L’anziano e mite prelato, quando ebbe la notizia dell’arrivo del congiunto degenere, si lamentò molto con la Corte fiorentina, e cercò in tutti i modi di tenere nascosto al popolo la vera identità dello scomodo ospite. Giovanni mosso da carità cristiana, o forse da ben più convincenti pressioni da Firenze, a malincuore ricevette nella sua canonica Piero, con la speranza che nessuno venisse a sapere della sua presenza in Mugello.

Per questo il Pievano nascose il fratello in una soffitta della casa e svelato il segreto solo alla perpetua, cercò di tenerlo celato agli occhi dei più.
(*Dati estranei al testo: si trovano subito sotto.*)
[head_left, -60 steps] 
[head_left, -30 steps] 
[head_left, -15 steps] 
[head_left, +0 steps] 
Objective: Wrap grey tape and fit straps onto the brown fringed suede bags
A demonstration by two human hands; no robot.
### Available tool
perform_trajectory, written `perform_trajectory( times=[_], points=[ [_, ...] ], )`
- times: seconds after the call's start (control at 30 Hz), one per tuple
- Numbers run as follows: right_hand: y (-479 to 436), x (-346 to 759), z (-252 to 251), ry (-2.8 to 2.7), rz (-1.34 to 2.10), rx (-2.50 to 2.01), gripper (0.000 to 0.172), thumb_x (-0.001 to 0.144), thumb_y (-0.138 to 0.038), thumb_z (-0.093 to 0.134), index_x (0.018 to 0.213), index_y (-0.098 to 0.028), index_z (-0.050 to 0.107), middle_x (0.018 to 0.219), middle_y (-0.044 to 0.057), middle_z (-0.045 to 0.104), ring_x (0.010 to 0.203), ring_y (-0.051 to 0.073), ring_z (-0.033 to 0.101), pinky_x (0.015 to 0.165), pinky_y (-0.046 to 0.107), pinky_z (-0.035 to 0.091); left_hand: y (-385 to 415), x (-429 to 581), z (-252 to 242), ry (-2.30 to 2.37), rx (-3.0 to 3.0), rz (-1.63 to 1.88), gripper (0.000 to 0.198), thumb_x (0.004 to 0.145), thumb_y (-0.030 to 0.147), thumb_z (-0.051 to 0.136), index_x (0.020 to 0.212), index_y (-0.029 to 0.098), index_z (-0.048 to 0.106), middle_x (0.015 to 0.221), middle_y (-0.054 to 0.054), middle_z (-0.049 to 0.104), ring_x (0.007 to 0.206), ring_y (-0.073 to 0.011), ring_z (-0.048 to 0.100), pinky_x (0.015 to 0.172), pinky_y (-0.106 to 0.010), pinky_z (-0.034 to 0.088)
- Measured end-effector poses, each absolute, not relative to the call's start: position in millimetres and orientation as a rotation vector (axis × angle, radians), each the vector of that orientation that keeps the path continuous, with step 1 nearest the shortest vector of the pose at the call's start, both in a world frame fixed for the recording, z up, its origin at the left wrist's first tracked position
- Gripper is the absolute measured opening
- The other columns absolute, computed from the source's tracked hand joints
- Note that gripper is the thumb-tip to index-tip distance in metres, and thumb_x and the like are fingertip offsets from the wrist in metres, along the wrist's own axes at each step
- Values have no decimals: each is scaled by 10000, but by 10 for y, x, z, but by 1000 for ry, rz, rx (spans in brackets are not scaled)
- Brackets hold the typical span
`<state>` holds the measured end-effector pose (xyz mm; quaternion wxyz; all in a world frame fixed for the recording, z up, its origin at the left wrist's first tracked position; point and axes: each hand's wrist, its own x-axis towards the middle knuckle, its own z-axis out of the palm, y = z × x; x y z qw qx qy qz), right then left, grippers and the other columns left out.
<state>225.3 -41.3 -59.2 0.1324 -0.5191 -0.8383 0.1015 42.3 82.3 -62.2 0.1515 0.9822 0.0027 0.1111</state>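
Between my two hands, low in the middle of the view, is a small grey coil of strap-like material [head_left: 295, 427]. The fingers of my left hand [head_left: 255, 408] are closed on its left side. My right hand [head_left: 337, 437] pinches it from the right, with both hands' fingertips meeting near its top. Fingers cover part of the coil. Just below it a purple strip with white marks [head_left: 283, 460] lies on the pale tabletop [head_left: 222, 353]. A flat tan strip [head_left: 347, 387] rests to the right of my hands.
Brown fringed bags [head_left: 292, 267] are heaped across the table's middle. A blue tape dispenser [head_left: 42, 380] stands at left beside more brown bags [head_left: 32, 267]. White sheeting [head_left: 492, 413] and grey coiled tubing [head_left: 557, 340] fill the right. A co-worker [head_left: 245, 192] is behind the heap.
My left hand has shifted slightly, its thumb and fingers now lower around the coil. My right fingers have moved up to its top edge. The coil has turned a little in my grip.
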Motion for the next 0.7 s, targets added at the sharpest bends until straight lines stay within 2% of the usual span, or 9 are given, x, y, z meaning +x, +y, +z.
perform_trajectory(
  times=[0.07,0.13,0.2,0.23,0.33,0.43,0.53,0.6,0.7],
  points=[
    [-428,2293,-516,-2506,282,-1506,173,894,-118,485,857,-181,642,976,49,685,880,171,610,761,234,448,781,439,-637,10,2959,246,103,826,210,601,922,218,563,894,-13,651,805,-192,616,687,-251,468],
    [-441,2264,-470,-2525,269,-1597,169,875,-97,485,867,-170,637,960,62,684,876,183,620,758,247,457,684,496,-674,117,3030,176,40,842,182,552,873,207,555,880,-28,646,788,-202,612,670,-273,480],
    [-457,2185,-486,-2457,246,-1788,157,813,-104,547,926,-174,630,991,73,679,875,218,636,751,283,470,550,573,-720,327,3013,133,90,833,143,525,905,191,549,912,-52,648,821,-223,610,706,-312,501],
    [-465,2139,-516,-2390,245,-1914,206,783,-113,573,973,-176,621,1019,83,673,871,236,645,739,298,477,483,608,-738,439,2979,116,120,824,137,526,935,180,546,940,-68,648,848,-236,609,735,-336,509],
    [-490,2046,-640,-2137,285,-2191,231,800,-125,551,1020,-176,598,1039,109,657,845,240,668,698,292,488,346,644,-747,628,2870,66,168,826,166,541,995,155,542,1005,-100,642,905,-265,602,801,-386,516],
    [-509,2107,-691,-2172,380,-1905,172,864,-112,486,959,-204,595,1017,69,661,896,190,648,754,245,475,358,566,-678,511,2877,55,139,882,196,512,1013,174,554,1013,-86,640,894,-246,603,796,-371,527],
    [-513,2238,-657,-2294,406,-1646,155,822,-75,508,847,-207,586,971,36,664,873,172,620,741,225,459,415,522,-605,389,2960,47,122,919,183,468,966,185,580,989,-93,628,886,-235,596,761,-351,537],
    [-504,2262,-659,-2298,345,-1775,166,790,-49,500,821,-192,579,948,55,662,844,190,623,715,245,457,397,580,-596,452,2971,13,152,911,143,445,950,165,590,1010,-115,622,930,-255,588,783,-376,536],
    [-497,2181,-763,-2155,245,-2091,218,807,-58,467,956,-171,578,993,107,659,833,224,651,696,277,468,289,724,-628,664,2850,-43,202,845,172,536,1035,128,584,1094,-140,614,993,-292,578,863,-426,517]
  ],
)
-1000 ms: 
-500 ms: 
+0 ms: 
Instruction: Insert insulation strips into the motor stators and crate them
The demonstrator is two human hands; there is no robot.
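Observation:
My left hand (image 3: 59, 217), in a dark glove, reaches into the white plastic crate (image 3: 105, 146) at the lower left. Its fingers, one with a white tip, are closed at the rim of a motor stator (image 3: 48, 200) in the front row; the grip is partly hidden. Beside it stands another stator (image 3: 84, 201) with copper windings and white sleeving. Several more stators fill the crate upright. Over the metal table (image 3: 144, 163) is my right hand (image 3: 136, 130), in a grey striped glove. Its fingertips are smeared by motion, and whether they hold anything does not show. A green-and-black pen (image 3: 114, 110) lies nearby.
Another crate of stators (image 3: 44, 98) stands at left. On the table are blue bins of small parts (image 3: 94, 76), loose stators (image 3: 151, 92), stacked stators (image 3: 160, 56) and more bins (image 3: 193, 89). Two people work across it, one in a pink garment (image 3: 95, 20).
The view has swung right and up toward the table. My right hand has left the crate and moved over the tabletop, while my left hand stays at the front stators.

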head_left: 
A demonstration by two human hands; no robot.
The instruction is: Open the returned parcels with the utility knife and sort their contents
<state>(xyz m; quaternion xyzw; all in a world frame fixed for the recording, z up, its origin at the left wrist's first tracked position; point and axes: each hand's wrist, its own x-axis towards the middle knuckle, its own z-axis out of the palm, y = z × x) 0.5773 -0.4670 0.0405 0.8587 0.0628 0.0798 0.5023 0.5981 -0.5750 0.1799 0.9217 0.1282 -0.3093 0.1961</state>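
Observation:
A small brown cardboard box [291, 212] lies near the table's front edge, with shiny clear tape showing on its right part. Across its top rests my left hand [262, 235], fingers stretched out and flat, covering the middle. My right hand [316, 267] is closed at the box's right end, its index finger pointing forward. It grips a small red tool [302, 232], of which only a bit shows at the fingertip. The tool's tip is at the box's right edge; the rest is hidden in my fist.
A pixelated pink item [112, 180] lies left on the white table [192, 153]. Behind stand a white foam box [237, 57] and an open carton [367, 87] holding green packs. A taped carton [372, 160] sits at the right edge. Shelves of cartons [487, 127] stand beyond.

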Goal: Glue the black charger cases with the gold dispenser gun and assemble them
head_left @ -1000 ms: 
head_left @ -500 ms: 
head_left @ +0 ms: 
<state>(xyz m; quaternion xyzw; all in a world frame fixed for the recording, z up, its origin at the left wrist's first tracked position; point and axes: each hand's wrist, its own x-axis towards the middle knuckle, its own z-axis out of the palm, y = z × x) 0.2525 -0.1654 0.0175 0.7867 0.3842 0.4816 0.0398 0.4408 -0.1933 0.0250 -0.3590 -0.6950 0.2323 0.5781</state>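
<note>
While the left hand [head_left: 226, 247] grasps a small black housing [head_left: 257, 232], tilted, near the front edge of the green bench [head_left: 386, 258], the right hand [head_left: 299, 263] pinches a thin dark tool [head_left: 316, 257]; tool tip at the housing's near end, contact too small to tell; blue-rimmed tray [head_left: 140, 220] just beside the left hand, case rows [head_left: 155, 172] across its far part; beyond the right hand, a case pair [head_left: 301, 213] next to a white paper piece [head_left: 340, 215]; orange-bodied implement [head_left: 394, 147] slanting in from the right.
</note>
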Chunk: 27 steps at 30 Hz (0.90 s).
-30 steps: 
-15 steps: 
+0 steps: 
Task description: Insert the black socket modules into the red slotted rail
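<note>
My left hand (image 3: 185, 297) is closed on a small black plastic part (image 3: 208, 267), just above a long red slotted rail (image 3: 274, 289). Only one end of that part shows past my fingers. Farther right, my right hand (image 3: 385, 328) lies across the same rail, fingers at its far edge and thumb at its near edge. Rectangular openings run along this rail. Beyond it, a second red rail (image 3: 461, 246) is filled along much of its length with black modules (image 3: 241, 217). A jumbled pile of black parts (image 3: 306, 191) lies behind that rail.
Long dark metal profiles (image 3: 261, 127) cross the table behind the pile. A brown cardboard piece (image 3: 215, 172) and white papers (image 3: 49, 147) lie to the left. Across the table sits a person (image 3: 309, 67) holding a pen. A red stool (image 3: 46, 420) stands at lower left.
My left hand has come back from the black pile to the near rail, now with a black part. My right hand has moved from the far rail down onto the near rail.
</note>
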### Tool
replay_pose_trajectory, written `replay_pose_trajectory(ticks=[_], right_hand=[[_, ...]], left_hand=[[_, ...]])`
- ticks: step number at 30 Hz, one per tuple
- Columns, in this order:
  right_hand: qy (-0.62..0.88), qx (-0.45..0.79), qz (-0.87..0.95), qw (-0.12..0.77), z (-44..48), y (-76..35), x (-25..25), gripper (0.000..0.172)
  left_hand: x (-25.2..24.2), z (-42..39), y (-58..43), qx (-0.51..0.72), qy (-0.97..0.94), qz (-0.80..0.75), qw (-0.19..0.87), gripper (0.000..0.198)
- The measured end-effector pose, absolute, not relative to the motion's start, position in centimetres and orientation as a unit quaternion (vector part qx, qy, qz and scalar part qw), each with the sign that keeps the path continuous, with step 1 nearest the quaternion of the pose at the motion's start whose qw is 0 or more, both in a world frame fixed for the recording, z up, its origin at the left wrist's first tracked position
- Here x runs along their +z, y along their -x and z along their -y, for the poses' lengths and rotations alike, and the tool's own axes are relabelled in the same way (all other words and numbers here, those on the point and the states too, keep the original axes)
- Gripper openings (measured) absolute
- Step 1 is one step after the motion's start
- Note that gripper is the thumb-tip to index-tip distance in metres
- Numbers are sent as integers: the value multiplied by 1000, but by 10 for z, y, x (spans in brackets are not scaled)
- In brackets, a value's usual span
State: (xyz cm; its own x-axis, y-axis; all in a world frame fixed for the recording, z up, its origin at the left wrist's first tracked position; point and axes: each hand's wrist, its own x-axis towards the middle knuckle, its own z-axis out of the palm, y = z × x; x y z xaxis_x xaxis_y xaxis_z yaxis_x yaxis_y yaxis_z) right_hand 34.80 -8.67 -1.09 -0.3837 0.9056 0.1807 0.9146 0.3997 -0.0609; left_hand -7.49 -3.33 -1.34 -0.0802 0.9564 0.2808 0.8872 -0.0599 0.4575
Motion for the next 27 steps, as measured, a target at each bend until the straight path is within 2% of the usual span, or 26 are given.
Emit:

Un segreto, anche se custodito gelosamente tra le mura di una Pieve, prima o poi viene scoperto, soprattutto se si tratta di un piccolo paese. Piero stette per due mesi completamente nascosto durante il giorno, mentre nelle notti, all’insaputa di Giovanni, aiutato da qualche vecchio amico, da una finestra, scappava verso la bandita granducale di Cafaggiolo a caccia di frodo.

Purtroppo le scappatelle notturne, non si limitarono solamente alle cacciate, si registrarono numerose ubriacature, prepotenze e risse per donne. Addirittura si vociferò che il giovane Medici avesse ricostituito una banda, la quale depredò numerosi passanti e poveri contadini nelle strade del Mugello. Giovanni ormai disperato, cercò in tutti i modi di redimere il giovane scapestrato, lo obbligò a pentirsi e gli consigliò di entrare in convento, ma nonostante questo, le cose non cambiarono.

Ambienti vicini ai Medici, per salvare il prestigio della famiglia, misero in giro per il paese la voce che la neo cricca di briganti, fosse composta non da Piero di Tommaso, ma bensì da fuoriusciti romagnoli. Dopo l’affissione di una taglia sulla testa dei fantomatici fuorilegge romagnoli, più nessuno infatti considerò come plausibile, il fatto che il fratello del virtuoso e religiosissimo pievano di San Piero, potesse essere un tale delinquente.

La situazione rimase invariata per settimane, fin quando una notte di fine inverno, nelle campagne intorno a Tagliaferro, fu sentito il rumore di un qualcosa buttato nel torrente Carza. Dei contadini si affacciarono con delle torce dalle finestre, videro un corpo galleggiante, e scorsero nell’oscurità un uomo a cavallo scappare; presi dalla paura di essere stati visti, tra loro giurarono di non dire niente e di non avvicinarsi all’ucciso. Il giorno dopo il prete Giovanni de Medici dopo aver detto Messa, salì come al solito in solaio per salutare il fratello, ma si accorse suo malgrado dell’ingiustificata assenza di quest’ultimo.

Piero fu cercato per giorni in tutta la campagna circostante, fin quando, dopo violenti temporali che ingrossarono i fiumi, venne ritrovato nella Sieve nei pressi di Rabatta, un corpo ormai senza vita e enormemente gonfiato, dalla lunga permanenza in acqua.

Era il cadavere di Piero che presentava numerose ferite di arma da taglio. Don Giovanni, pur essendo fuori di se dal dolore, onde evitare facili pettegolezzi paesani, lo fece immediatamente seppellire, non a San Piero però, ma davanti alla Pieve di Borgo San Lorenzo. Le cronache, forse mitizzate dalle voci popolari, raccontano che la salma di Piero da quanto si ingrandì, dovette essere posta all’interno della sepoltura a suon di bastonate, forse ultima vana vendetta di chi tempo prima fu da lui derubato.

Anni dopo a Giovanni fu inviato da Corte un uomo, che disse che Il giovane De Medici, fu fatto uccidere per ordine del Granduca di Toscana, che, essendo esasperato dalle bravate e violenze del lontano cugino, decise suo malgrado di inviare in Mugello un sicario professionista, per eliminarlo una volta per tutte.